▶ What the task asks:
As the answer, set down the lines below from the one containing "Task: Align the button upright" through the one containing "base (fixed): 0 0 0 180", exactly and inclusively, and no others.

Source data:

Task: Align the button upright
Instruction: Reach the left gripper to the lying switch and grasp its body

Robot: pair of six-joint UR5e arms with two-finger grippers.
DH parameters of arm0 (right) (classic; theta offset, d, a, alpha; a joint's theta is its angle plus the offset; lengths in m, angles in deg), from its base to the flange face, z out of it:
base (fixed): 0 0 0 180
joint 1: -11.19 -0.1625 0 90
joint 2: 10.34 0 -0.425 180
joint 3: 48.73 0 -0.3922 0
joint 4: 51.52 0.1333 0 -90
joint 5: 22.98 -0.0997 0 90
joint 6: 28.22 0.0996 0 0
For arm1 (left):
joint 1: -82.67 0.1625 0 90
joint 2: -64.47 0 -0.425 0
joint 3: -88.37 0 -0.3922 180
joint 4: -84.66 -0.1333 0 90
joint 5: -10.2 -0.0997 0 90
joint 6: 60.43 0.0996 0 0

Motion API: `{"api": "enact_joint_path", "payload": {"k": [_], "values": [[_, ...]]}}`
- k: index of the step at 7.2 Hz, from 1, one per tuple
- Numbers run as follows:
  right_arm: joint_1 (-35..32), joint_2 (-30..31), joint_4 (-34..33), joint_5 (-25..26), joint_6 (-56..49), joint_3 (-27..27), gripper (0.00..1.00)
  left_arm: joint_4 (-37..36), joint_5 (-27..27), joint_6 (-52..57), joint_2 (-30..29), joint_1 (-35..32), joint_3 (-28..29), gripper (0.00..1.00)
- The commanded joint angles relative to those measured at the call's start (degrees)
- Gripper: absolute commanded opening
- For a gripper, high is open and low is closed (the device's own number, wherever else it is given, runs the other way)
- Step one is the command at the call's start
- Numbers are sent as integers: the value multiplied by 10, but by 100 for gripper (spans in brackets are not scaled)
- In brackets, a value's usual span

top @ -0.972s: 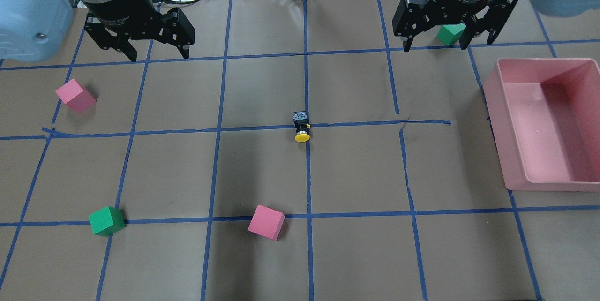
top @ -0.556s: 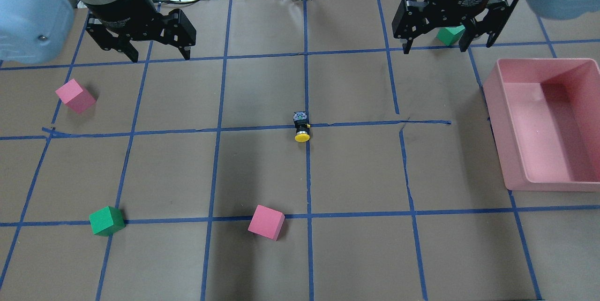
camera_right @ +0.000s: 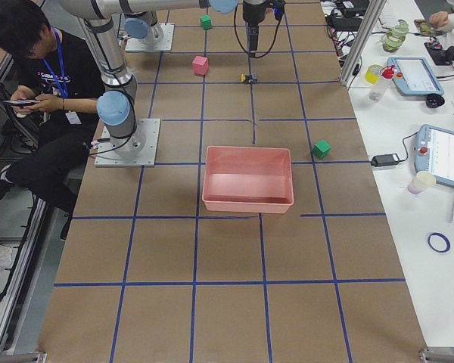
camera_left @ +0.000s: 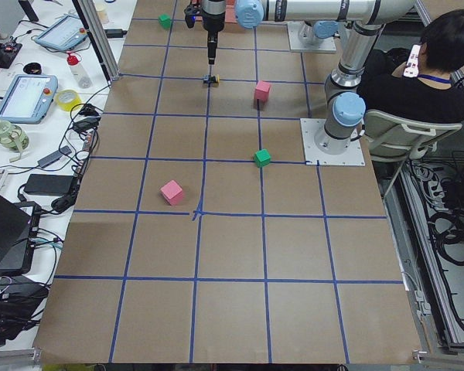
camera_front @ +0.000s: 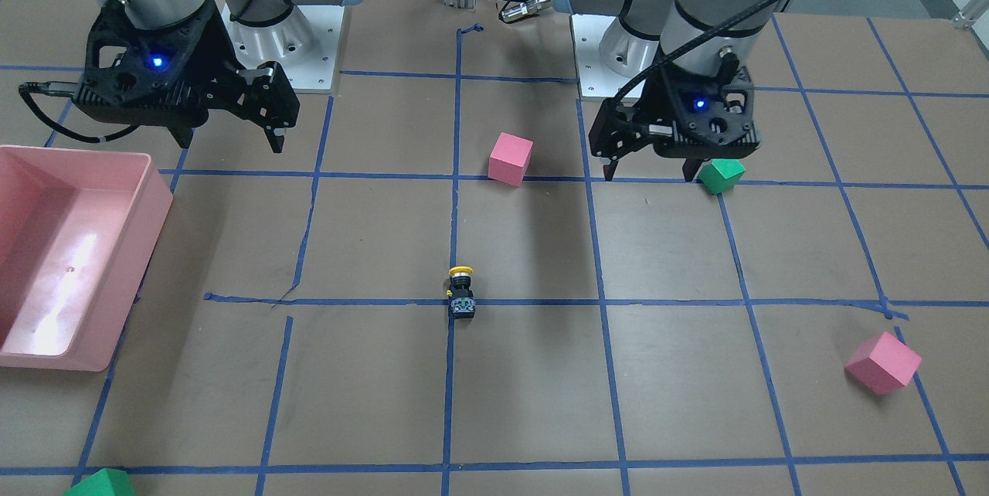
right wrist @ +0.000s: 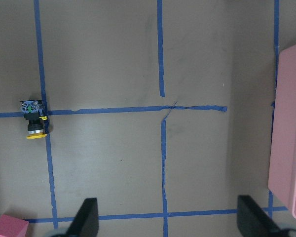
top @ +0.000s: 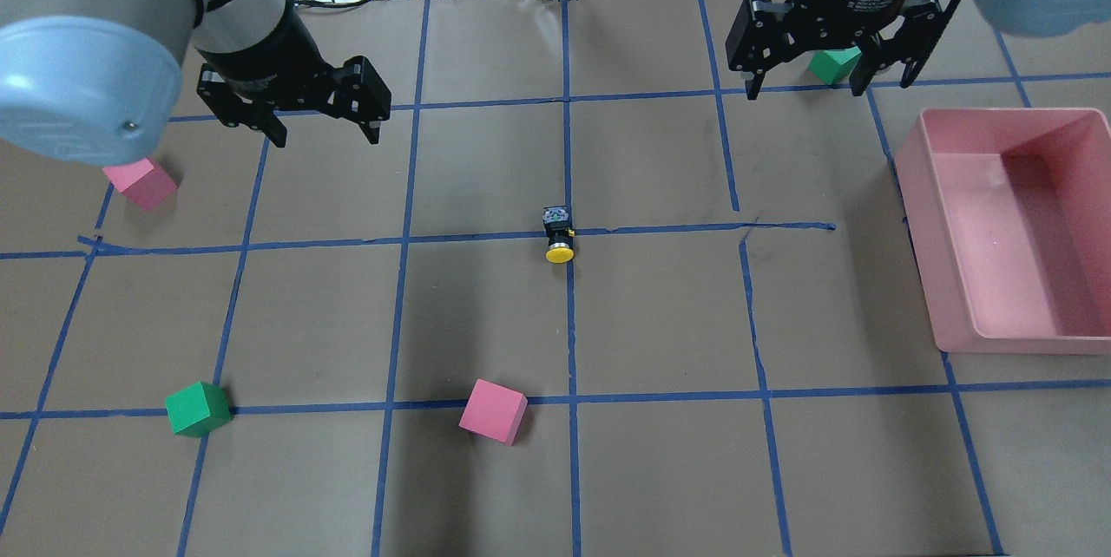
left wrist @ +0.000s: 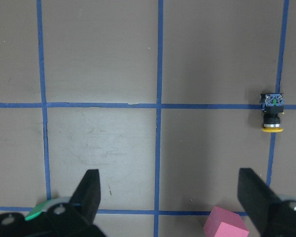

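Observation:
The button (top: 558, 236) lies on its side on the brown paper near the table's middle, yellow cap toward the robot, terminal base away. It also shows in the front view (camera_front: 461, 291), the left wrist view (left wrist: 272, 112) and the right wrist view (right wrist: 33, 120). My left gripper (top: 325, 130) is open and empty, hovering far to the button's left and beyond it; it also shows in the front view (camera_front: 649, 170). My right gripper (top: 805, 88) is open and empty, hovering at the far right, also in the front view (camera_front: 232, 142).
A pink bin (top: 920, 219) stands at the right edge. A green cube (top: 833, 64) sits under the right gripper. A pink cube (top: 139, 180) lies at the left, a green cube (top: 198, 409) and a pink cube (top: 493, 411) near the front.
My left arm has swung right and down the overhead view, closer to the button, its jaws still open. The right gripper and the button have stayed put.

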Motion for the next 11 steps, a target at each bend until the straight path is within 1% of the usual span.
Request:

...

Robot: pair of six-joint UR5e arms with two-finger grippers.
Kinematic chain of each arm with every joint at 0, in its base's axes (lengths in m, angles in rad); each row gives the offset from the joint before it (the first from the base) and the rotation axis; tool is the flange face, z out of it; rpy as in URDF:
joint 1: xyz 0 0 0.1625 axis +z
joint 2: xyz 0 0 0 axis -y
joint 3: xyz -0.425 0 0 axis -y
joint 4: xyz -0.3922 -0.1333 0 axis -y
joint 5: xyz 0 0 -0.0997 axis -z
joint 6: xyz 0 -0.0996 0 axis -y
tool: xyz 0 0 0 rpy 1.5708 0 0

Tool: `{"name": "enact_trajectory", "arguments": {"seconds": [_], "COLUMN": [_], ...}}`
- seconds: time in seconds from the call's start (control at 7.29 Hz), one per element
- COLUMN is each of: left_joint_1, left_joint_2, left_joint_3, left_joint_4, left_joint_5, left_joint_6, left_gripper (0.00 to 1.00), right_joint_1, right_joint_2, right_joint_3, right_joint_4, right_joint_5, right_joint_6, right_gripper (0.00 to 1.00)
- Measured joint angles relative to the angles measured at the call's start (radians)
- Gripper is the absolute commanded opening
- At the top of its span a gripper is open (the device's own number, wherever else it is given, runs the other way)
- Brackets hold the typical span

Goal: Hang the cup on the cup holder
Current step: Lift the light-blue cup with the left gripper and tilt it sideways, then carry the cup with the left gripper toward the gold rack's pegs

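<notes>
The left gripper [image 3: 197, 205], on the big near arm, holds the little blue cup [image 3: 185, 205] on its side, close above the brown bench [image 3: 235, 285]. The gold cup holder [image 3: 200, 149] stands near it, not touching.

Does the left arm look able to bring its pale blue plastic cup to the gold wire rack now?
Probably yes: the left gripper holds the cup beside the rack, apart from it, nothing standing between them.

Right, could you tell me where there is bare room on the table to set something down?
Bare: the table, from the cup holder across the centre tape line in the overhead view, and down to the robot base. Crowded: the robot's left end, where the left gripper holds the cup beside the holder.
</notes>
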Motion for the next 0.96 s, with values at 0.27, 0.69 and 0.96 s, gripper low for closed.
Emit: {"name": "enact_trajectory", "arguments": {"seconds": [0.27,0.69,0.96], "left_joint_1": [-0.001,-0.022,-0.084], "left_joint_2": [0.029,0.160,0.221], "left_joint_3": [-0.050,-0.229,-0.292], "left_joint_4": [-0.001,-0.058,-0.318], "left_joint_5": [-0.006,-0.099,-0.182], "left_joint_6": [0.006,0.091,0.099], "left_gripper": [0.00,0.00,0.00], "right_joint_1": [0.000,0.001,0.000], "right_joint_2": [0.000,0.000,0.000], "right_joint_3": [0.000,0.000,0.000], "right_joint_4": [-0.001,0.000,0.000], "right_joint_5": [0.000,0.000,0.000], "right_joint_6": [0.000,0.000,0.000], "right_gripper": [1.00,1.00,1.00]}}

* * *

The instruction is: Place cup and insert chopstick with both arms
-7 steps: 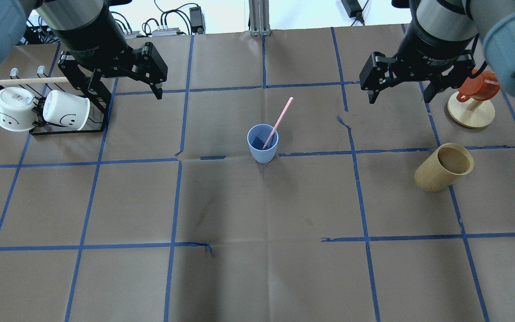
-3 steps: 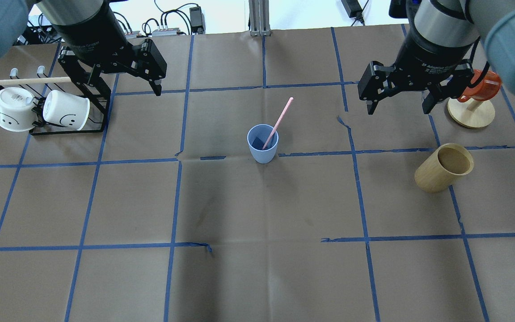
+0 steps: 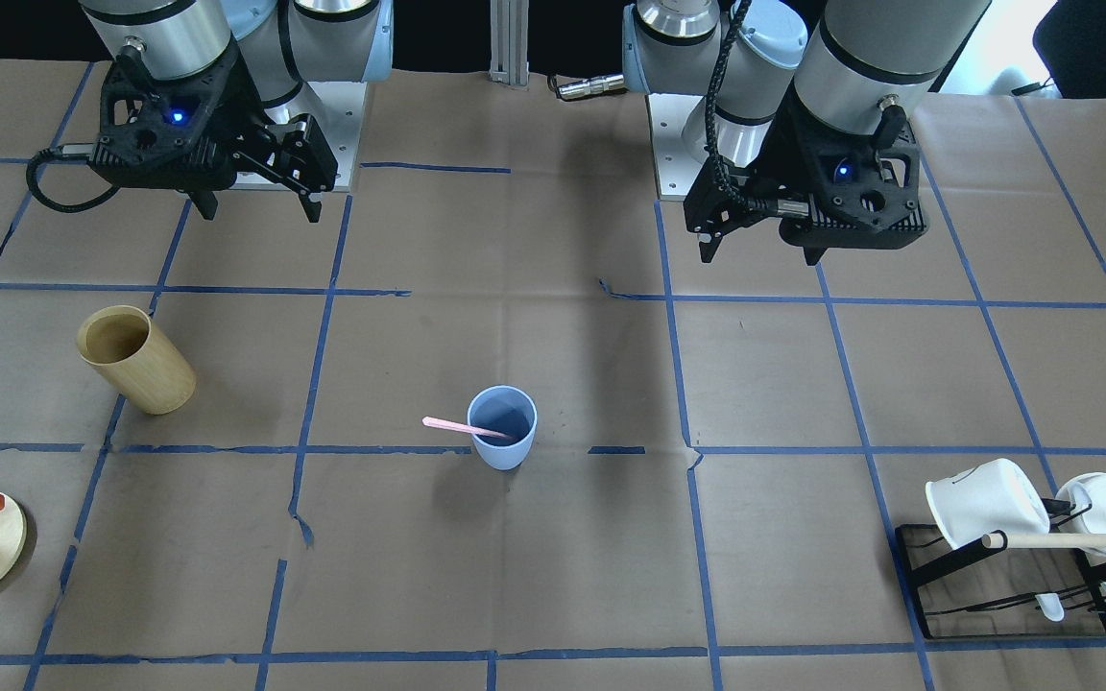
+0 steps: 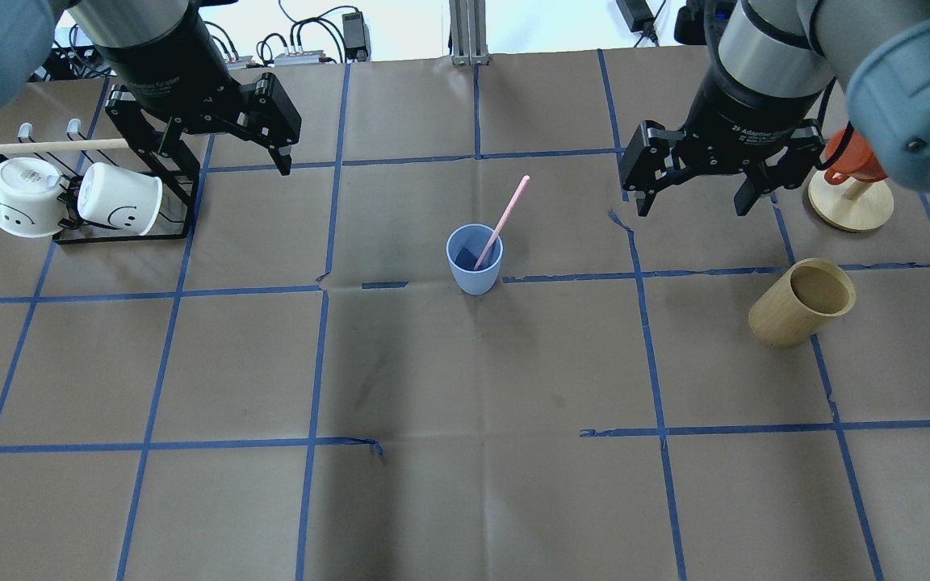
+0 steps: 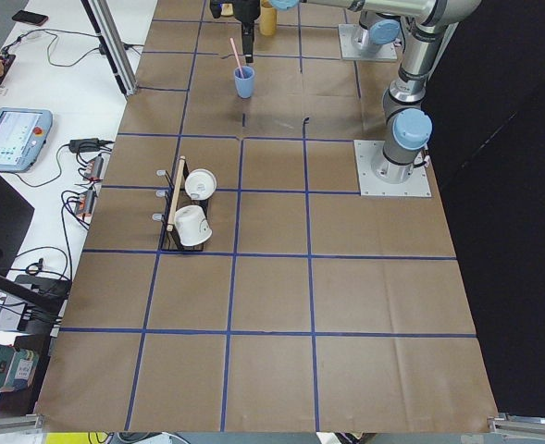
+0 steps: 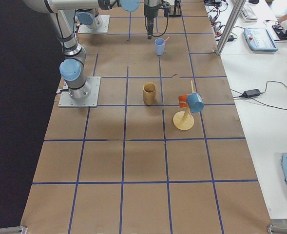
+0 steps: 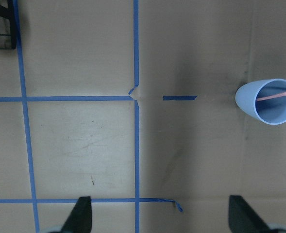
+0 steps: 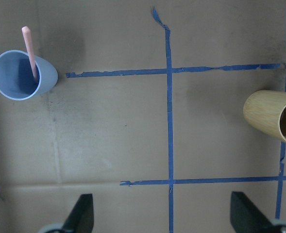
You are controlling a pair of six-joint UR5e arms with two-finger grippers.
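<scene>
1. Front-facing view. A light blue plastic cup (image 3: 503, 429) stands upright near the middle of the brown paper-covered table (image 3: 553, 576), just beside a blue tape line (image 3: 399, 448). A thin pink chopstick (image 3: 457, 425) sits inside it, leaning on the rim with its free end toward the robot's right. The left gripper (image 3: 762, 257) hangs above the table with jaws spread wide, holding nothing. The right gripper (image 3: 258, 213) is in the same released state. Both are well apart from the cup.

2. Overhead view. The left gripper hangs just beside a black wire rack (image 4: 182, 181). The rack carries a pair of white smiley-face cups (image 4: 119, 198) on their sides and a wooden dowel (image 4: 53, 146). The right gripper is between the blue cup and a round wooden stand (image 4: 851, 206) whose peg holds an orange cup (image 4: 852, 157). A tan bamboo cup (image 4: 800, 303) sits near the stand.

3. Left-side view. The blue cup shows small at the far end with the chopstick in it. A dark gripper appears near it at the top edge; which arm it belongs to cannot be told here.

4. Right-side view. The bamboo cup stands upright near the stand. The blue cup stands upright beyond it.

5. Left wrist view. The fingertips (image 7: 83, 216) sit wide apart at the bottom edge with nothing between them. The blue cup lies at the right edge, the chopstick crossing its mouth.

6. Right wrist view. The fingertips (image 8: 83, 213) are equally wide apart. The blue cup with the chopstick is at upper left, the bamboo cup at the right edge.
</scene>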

▶ Solution:
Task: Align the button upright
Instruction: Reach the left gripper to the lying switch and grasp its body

Robot: pair of six-joint UR5e arms with two-finger grippers.
DH parameters of arm0 (right) (classic; theta offset, d, a, alpha; a joint's theta is its angle plus the offset; lengths in m, angles in deg), from its base to the flange face, z out of it:
base (fixed): 0 0 0 180

With that, the exercise is finished.